Key Words: Peters anomaly, Genetic basis, Comorbidities, Ocular abnormalities, Systemic malformation, Monozygotic twins
Introduction
In 1906, Albert Peters first described the associations between Descemet's membrane defect, a shallow anterior chamber, iridocorneal synechiae (adherences) and corneal leukoma (opacity) [1]. The term Peters anomaly was later coined to describe this syndrome. The spectrum of conditions referred to as Peters anomaly has now expanded to include cases with unilateral or bilateral ocular involvement, with or without systemic associations. In 1974, Townsend et al. [2] proposed a classification system for Peters anomaly that was divided into three types: central corneal leukoma alone, central corneal leukoma with corneolenticular touch, and central corneal leukoma with Rieger's mesodermal dysgenesis. A consensus has now been established for variations on this categorization system: ‘type I’ features corneal opacity and iridocorneal synechiae, ‘type II’ is characterized by central corneal opacity and a cataractous lens that may adhere to the cornea, and ‘Peters plus’ is associated with short stature, developmental delays, and a cleft lip or palate [3].

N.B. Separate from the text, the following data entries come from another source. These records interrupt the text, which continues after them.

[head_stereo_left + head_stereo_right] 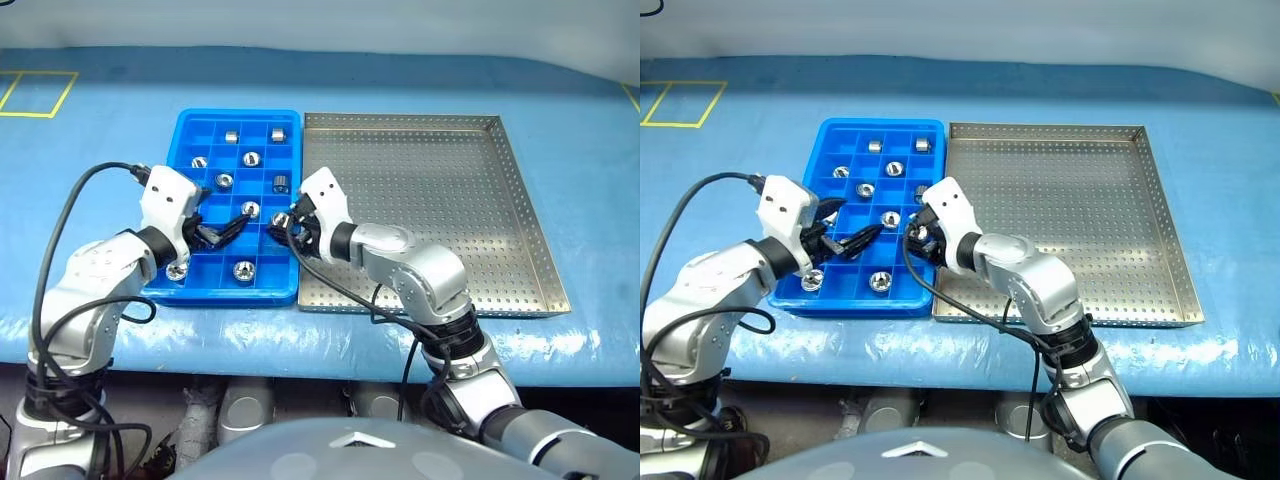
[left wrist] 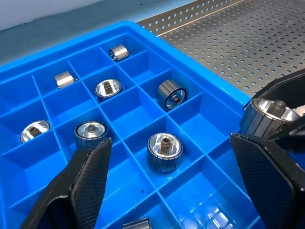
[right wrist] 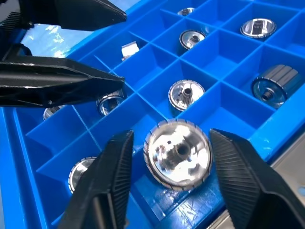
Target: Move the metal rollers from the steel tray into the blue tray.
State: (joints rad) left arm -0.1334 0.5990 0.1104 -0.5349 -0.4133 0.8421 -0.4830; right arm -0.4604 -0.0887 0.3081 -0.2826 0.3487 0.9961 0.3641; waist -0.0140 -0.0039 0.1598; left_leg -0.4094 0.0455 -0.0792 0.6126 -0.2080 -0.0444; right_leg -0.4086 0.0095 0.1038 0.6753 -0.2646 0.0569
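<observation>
Steel roller [image 3: 178, 153] sits between the right gripper's [image 3: 169, 179] parted fingers over the blue tray's [image 1: 190, 128] near right corner — left gripper [image 2: 183, 181] open, empty.

Even, bright overhead light across the head views; no hard shadows on the table cover [image 1: 100, 130], only soft dark patches under the arms. Sheen along the cover's front edge at the lower part of the frame. Steel tray [image 1: 430, 180] gives a dull, diffuse reflection. Wrist views are sharp at mid-distance; the black fingers [image 3: 109, 176] at the bottom edge are slightly soft. Strong glare on the nearest metal roller [image 3: 177, 153] and on the glossy blue tray [image 2: 200, 119] floor.
</observation>
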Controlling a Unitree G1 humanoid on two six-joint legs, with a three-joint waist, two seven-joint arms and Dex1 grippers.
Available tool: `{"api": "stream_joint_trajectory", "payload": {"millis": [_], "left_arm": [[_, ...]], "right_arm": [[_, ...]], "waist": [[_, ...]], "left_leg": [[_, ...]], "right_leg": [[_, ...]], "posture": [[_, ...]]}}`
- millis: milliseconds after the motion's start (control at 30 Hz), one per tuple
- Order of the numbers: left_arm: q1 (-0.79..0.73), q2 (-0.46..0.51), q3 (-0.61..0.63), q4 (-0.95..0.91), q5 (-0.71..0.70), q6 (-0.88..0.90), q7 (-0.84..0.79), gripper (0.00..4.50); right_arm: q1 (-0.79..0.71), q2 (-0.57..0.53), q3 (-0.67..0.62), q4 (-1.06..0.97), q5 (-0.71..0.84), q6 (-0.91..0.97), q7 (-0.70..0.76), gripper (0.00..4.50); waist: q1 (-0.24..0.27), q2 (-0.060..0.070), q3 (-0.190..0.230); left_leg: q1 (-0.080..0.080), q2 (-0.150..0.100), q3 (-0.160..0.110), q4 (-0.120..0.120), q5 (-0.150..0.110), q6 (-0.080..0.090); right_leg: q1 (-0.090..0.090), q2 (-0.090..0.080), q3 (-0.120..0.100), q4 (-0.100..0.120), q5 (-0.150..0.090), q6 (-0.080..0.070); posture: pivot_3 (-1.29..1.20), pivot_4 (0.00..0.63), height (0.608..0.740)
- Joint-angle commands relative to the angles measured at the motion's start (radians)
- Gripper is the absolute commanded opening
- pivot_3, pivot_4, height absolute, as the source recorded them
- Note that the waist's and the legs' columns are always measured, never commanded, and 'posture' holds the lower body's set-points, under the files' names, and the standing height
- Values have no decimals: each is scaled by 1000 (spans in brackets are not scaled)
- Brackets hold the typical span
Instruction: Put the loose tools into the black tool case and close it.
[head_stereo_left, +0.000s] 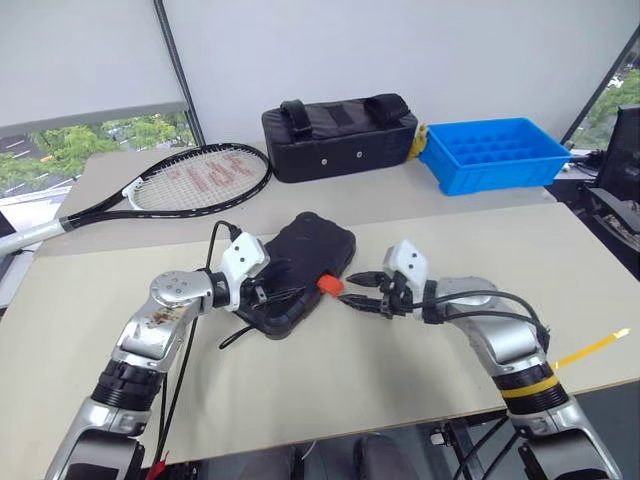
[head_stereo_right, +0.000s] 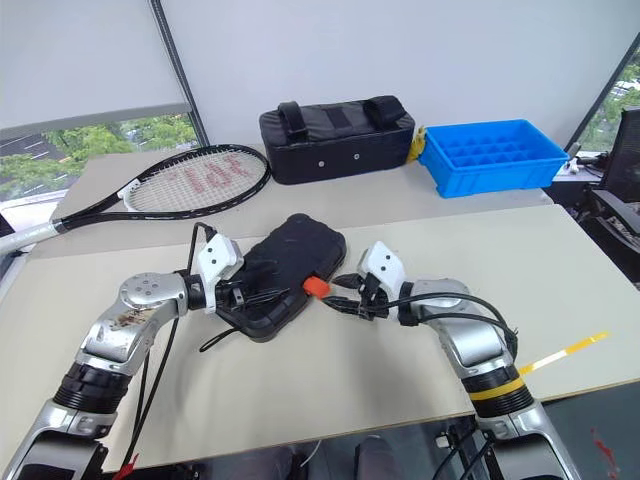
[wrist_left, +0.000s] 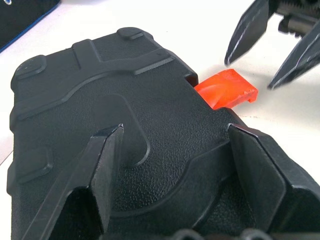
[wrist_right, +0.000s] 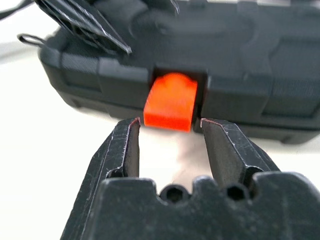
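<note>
The black tool case lies closed in the middle of the table, its orange latch sticking out of the side that faces my right arm. My left gripper is over the near end of the lid, open, with its fingers spread above the textured top. My right gripper is open and level with the latch, a short gap away, with nothing between its fingertips. The left wrist view shows the right gripper just beyond the latch. The loose tools are out of view.
A tennis racket lies at the back left. A black fabric bag with handles stands at the back, with a blue compartment bin beside it on the right. A yellow strip hangs off the table's right edge.
</note>
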Motion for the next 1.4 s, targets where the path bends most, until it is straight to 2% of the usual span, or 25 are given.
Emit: {"api": "stream_joint_trajectory", "payload": {"millis": [33, 100, 233, 433, 467, 500, 533, 633, 933, 1400], "left_arm": [[38, -3, -39, 23, 37, 39, 5, 3564], [41, -1, -38, 23, 39, 38, 5, 3564], [41, 3, -40, 33, 46, 28, 2, 3564], [41, 2, -39, 35, 49, 25, 3, 3564], [42, 3, -38, 35, 49, 25, 4, 3564], [44, 4, -37, 34, 49, 25, 4, 3564], [46, 5, -35, 33, 49, 25, 4, 3564], [52, 7, -33, 33, 50, 23, 6, 3564], [67, 6, -24, 26, 53, 23, 20, 3564], [86, 5, -20, 20, 51, 22, 32, 3564]], "right_arm": [[-27, 11, -14, -63, -9, 48, -50, 2810], [-29, 20, -19, -78, -2, 77, -68, 3315], [-29, 32, -23, -118, 35, 134, -65, 3315], [-26, 36, 4, -102, 2, 139, -94, 3315], [-25, 39, 6, -98, -2, 140, -99, 2803], [-25, 40, 9, -95, -6, 142, -103, 2631], [-23, 39, 13, -92, -10, 141, -105, 2202], [-17, 43, 17, -89, -10, 140, -103, 1309], [-26, 57, 43, -48, -30, 132, -94, 1296], [-83, 151, 49, 91, -81, 49, -126, 1294]], "waist": [[0, 0, 0], [0, 0, 0], [0, 0, 0], [0, 0, 0], [0, 0, 0], [0, 0, 0], [0, 0, 0], [-1, 0, 0], [-5, 0, 0], [-8, 0, 0]], "left_leg": [[2, 0, 0, 0, 0, 0], [3, 0, 0, 0, -1, 1], [3, 0, 0, 0, -1, 2], [3, 0, -1, -1, -2, 2], [3, 0, -1, -1, -2, 2], [3, 0, -1, -1, -2, 2], [3, 0, -1, -1, -2, 2], [4, 0, -1, -1, -2, 2], [4, 0, -1, -1, -2, 2], [5, 0, -1, -2, -2, 2]], "right_leg": [[2, 0, 0, 0, 0, 0], [4, 0, 0, -2, 0, 0], [5, 0, 0, -4, 0, 1], [5, 0, 0, -6, 0, 1], [5, 0, 0, -7, 0, 1], [5, 0, 0, -7, 0, 1], [5, 0, 0, -7, 0, 1], [5, 0, 0, -7, 0, 1], [6, 0, 0, -7, 0, 1], [5, 1, 0, -7, 0, 1]], "posture": [[0, 150, 740], [0, 150, 740], [0, 150, 740], [0, 150, 740], [0, 150, 740], [0, 150, 740], [0, 150, 740], [0, 150, 740], [0, 150, 740], [0, 150, 740]]}}
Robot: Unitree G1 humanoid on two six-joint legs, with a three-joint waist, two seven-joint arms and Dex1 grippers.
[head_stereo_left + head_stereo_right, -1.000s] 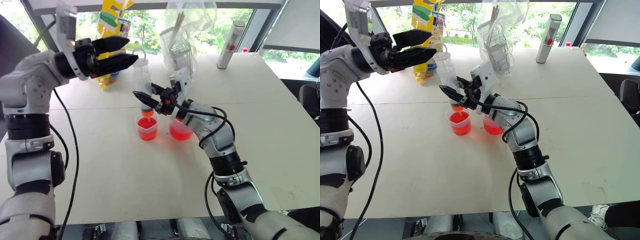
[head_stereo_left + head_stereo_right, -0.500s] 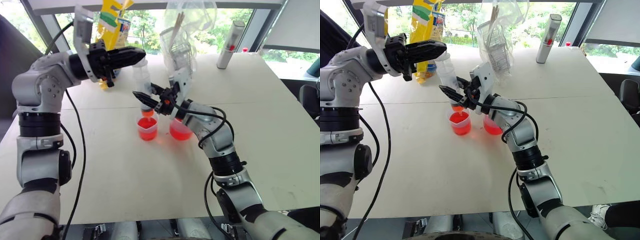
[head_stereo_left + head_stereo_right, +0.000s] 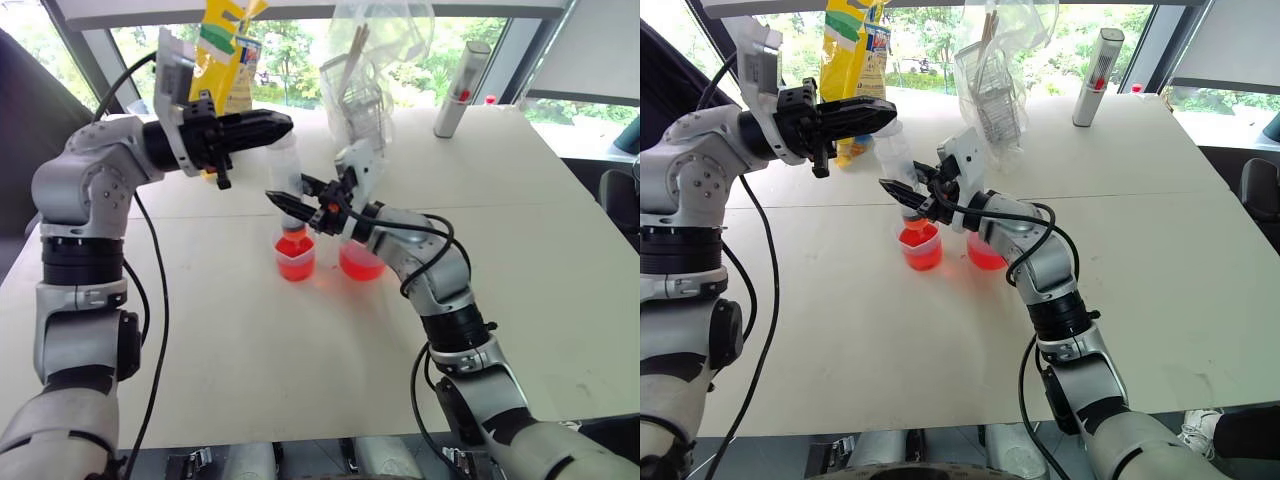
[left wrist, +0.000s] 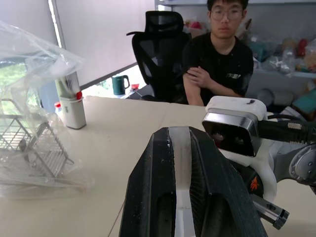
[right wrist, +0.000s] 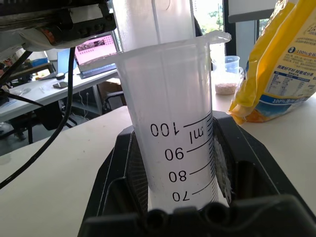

Being a rare disorder, its exact etiology is yet to be elucidated. However, several previous observations did clearly point to a genetic etiology [4]. In addition, a number of ocular and systemic findings are known to be associated with Peters anomaly, including microphthalmia, cardiac malformations and cleft palate [4]. Other associated conditions are rarely observed, such as Wilms’ tumor and corneal perforation [5, 6]. Notably, novel associations are still being described. The current study reports a unique concordance of Peters anomaly in monozygotic twins associated with multiple novel comorbidities.
Objectives
To report an unusual incidence of Peters anomaly occurring in twins, and featuring many novel findings.
Method
Case study, with data collection through review of the patients’ charts, clinical and radiological assessments. Parental informed consent to participate in this study was obtained.
Results
Twin boys were born to second-degree consanguineous Saudi parents at 36 weeks of gestation by elective Caesarean section. Both parents were asymptomatic carriers for a hereditary thrombophilia as genetic analysis revealed a heterozygous mutation associated with vitamin K-dependent protein C deficiency. Both parents have no eye abnormality. Neonatal examination revealed corneal opacification. At 6 months, the twins were referred to our ophthalmology clinic after the parents noticed rapidly increasing ocular haziness. Ophthalmic examination revealed that the twins did not blink in response to light, could not fixate on and follow a moving object, and had prominent horizontal nystagmus. The eyelids were normal, with no ptosis. Slit-lamp examination identified different degrees of bilateral central leukoma (2 × 2 mm) in twin I and (4 × 3 mm) in twin II associated with iridocorneal adhesion, which is characteristic of type I Peters anomaly (fig 1, fig 2). The periphery of the cornea was not involved with this opacity bilaterally in both children. The corneal opacity was mainly concentrated at the center. Twin I had lenses in the normal position, with no adherence to the posterior cornea and no cataractous changes. He had abnormal, disorganized retinas resembling the persistence of fetal vasculature, along with underdeveloped pupils and a diminished red reflex. In twin II, the posterior chamber, lens and retina could not be visualized in either eye because the pupillary aperture was absent and subsequently, no red reflex was obtained. Intraocular pressure was normal in both twins.
Fig. 1.
Photograph of the gross anatomy of the left eye of twin I, showing central corneal opacity.
Fig. 2.
Photograph of the gross anatomy of the right eye of twin II, showing prominent central corneal opacity.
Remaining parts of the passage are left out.